Renal interstitial fibrosis is an important process in chronic renal failure. In the UUO kidney, marked interstitial fibrosis after the expression of clusterin was confirmed by the up-regulation of fibronectin. It is known that TGF β 1 plays an important role in the process of fibrosis (Liu, 2006). It has been reported that the expression of clusterin is induced by TGF β 1 through the activation of AP-1 and protein kinase C (Jin and Howe, 1997). These observations suggest that the identification of clusterin mRNA expression might be predictive of a possible progression of renal failure.

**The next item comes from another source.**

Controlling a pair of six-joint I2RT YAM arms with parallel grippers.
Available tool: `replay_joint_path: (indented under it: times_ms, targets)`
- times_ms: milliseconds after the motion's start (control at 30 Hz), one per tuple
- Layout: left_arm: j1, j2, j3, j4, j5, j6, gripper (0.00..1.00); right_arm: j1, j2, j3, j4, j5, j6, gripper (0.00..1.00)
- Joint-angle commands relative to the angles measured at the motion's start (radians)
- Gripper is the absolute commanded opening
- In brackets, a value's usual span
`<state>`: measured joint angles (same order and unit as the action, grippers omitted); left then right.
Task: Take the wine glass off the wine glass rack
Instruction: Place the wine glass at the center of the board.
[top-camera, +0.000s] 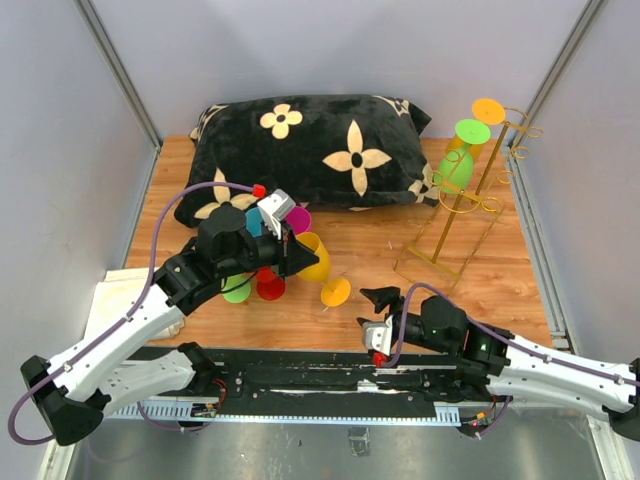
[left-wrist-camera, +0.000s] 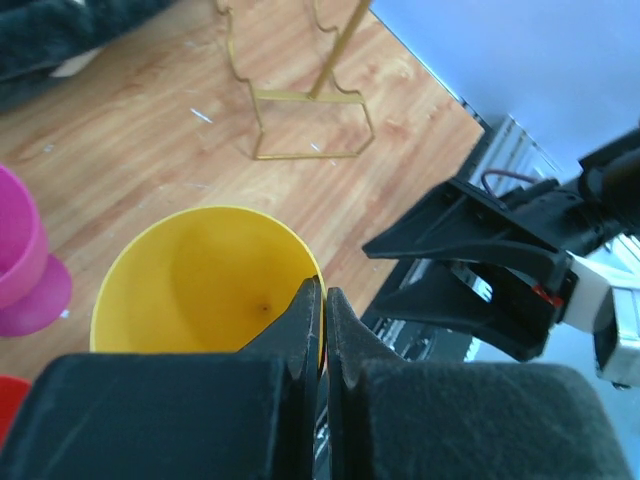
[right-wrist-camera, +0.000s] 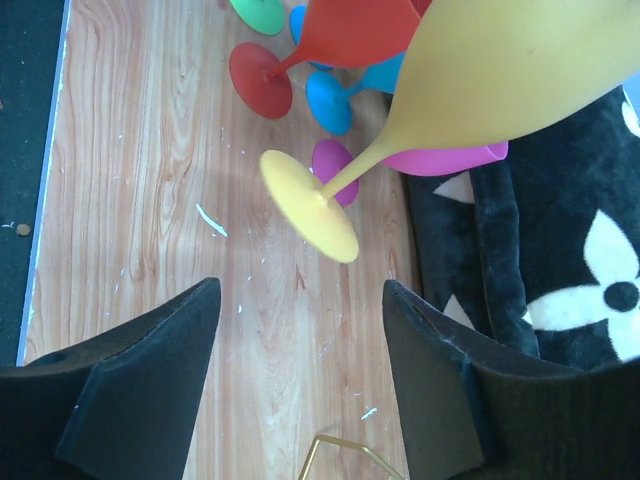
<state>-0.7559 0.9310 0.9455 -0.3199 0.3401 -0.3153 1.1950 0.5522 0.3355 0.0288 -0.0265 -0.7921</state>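
My left gripper (top-camera: 300, 256) is shut on the rim of a yellow wine glass (top-camera: 316, 262), which is tilted with its foot (top-camera: 335, 292) low over the wood. In the left wrist view the jaws (left-wrist-camera: 323, 292) pinch the yellow rim (left-wrist-camera: 200, 285). The gold wire rack (top-camera: 462, 215) stands at the right, with a green glass (top-camera: 456, 166) and an orange glass (top-camera: 487, 111) hanging on it. My right gripper (top-camera: 380, 298) is open and empty, between the yellow glass and the rack base. The right wrist view shows its gripper (right-wrist-camera: 300, 295) below the yellow foot (right-wrist-camera: 310, 205).
Red (top-camera: 270, 286), green (top-camera: 237, 291), blue (top-camera: 255, 222) and magenta (top-camera: 299, 219) glasses cluster under my left gripper. A black flowered pillow (top-camera: 310, 150) lies along the back. The rack's base shows in the left wrist view (left-wrist-camera: 310, 125) and the right wrist view (right-wrist-camera: 340, 458).
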Motion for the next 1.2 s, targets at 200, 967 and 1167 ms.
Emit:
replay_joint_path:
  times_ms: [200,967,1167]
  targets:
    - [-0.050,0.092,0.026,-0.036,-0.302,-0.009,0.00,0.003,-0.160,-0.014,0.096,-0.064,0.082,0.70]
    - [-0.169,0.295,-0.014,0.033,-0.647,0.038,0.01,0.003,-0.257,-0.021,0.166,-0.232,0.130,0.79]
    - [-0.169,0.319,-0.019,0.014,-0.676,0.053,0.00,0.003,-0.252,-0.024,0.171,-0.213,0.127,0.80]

Expression of clusterin mRNA in the renal tubular epithelium increased with progression of renal injury, while no clusterin signals were observed in the normal kidney. The detection of clusterin mRNA using ISH has the advantage that even a small number of injured cells can be confirmed. In this study, expression of clusterin mRNA was observed as early as within 6 hours after the execution of UUO. Furthermore, the detection of clusterin mRNA expression using ISH is feasible as a routine procedure in a toxicology laboratory, because paraffin sections fixed in neutralized 10% formalin-buffer solution are used in this histological examination. Furthermore, immunohistochemical detection of clusterin-β also appears to be useful. In addition, if a quantitative ELISA approach for the detection of clusterin-α in the urine is established, biochemical examination of urine samples may also be expected to be useful for predictive toxicology in the rat. Thus, clusterin may be a possible biomarker of nephrotoxicity.
Footnotes
Acknowledgments
We thank Miss Hanako Togashi, Miss Megumi Oki, and Miss Yuki Iijima for their technical assistance with the in vivo study.